→ To do
Look below for the line with "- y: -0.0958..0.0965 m"; begin the copy there and stop after the line with "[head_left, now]", keeping the text exact and the pictures out.

→ Supplied information
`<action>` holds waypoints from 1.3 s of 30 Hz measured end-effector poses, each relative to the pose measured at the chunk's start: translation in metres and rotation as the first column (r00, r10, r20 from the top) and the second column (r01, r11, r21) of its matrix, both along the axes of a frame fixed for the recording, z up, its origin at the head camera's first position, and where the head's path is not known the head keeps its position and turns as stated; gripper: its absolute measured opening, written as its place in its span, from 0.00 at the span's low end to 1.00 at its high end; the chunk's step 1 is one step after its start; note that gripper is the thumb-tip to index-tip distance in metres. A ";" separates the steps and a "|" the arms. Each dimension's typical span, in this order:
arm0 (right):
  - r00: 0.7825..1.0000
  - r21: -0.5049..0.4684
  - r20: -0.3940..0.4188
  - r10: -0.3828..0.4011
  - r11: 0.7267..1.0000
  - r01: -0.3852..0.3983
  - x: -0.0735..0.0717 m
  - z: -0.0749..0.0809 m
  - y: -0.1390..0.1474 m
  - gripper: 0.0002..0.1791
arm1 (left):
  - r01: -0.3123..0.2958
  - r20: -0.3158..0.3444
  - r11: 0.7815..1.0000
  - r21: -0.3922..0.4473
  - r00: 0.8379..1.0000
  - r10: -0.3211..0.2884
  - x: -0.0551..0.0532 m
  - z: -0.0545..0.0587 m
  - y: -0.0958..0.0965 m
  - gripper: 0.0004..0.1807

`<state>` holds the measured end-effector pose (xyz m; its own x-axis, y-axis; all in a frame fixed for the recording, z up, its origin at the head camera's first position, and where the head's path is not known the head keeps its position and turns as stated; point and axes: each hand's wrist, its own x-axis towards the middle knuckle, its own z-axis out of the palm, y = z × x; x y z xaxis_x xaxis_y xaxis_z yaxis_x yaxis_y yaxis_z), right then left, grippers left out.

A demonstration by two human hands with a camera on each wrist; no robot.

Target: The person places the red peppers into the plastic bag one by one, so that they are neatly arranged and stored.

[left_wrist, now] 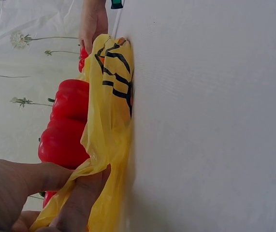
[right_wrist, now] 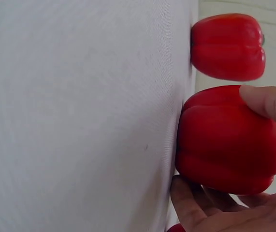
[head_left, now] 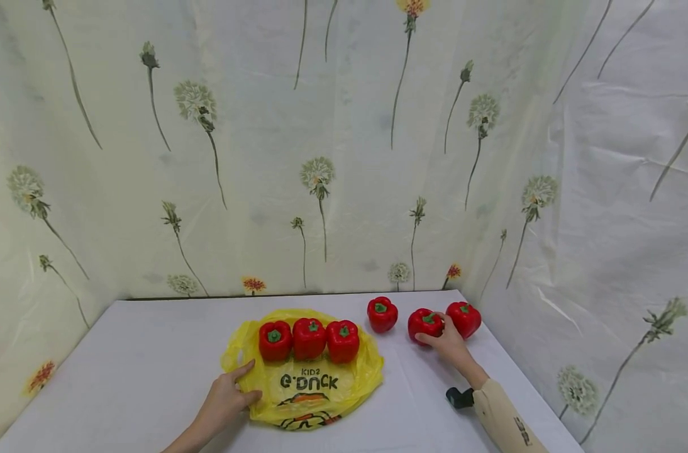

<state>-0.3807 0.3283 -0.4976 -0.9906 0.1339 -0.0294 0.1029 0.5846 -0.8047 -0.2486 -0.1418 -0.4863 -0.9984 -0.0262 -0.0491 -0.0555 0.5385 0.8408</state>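
A yellow plastic bag point(head_left: 310, 390) with dark printed lettering and an orange-and-black drawing lies on the table. Three red bell peppers stand in a row at its far part, the middle bell pepper point(head_left: 309, 338) between the other two. My left hand point(head_left: 224, 396) pinches the bag's left edge between thumb and fingers, the film point(left_wrist: 106, 150) bunched in them. To the right of the bag, my right hand point(head_left: 448, 340) grips a red bell pepper point(right_wrist: 229, 140), thumb on one side and fingers on the other. That pepper stands close against the tabletop.
Another red bell pepper point(head_left: 382, 314) stands behind the bag's right end. One more bell pepper point(head_left: 463, 319) sits by the table's right edge, beside my right hand. The white table point(head_left: 151, 358) backs onto a curtain point(head_left: 253, 157) printed with dandelions.
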 end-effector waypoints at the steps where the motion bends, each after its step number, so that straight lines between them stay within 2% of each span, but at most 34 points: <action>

→ Task response
  - y: -0.0958..0.0965 m
  - gripper: 0.0004..0.1807

`<state>` holds the measured end-effector pose (xyz m; its own x-axis, y-axis; all in a frame fixed for the recording, z up, its origin at the head camera's first position, and where the head's path is not known the head keeps its position and turns as stated; point and axes: each hand's wrist, its own x-axis towards the middle knuckle, its own z-axis out of the palm, y = z × x; x y z xaxis_x xaxis_y xaxis_z yaxis_x yaxis_y yaxis_z), right then left, grippers left out.

A demonstration by two human hands with a camera on each wrist; no robot.

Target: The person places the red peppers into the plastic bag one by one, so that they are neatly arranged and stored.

[left_wrist, now] 
[right_wrist, now] 
[head_left, now] 

Now the exercise is finished.